We are used to writing on these pages about Microsoft breakthrough’s in voice and speech recognition. For example, earlier this month we discussed a Microsoft tech that can better understand human speech patterns for improved AI conversations. However, Microsoft’s rival Google is also a leader in voice recognition technology.

To prove that, the company has discussed a new research project that isolates the voice of a single person in a video, even when the voice is in a crowd or marred by background noise. Using deep learning intelligence, a model computationally produces a video in which some speech is enhanced.

Using audio and visual signals from speakers, the model can detect mouth movement. By doing this, Google can replicate the ability of humans to focus on a single sound even if there are others in the environment.

Google announced its breakthrough in a blog post today. The company says researchers used 100,000 high-quality videos from YouTube and compiled 2,000 hours of video of people speaking to the camera with no audio distractions.

“Using this data, we were able to train a multi-stream convolutional neural network-based model to split the synthetic cocktail mixture into separate audio streams for each speaker in the video. The input to the network are visual features extracted from the face thumbnails of detected speakers in each frame, and a spectrogram representation of the video’s soundtrack.

During training, the network learns (separate) encodings for the visual and auditory signals, then it fuses them together to form a joint audio-visual representation. With that joint representation, the network learns to output a time-frequency mask for each speaker.”

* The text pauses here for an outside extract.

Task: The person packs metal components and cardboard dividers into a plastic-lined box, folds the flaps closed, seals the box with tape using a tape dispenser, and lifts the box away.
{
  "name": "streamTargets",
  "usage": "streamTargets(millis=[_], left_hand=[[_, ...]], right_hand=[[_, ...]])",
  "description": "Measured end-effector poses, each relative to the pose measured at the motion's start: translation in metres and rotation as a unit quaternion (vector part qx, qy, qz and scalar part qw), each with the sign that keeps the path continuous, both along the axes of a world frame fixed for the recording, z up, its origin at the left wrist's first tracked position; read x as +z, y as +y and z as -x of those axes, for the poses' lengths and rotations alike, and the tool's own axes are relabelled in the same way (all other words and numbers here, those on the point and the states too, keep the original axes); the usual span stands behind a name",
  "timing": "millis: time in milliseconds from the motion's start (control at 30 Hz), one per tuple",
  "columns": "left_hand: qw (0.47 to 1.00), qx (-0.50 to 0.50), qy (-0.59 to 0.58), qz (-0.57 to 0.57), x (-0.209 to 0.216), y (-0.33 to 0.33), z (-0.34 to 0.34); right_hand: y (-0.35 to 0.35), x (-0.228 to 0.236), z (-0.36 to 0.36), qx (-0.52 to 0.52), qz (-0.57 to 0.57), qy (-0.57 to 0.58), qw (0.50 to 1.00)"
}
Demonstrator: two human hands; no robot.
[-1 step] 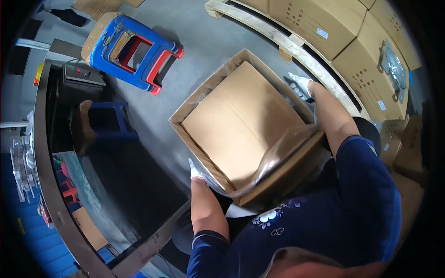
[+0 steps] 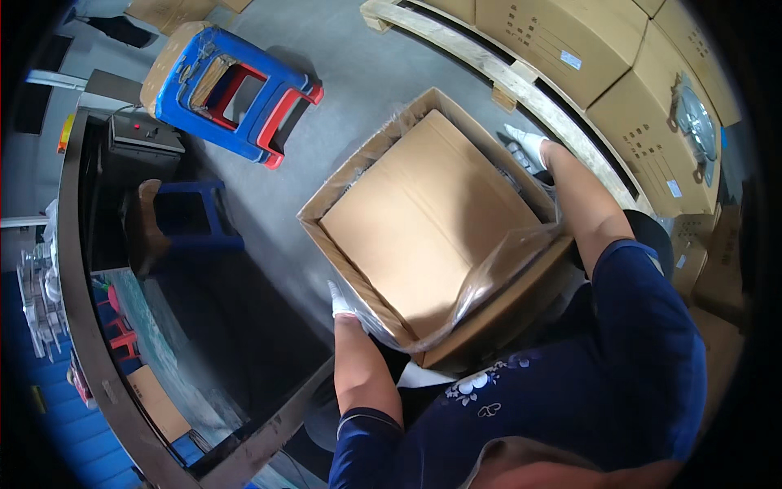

With the results, Google could create “synthetic cocktail parties” to train the AI into splitting and separating audio from each speaker in the audio clutter. Users would just have to select a face in the video and be able to hear directly what they are saying.

“We believe this capability can have a wide range of applications, from speech enhancement and recognition in videos, through video conferencing, to improved hearing aids, especially in situations where there are multiple people speaking.”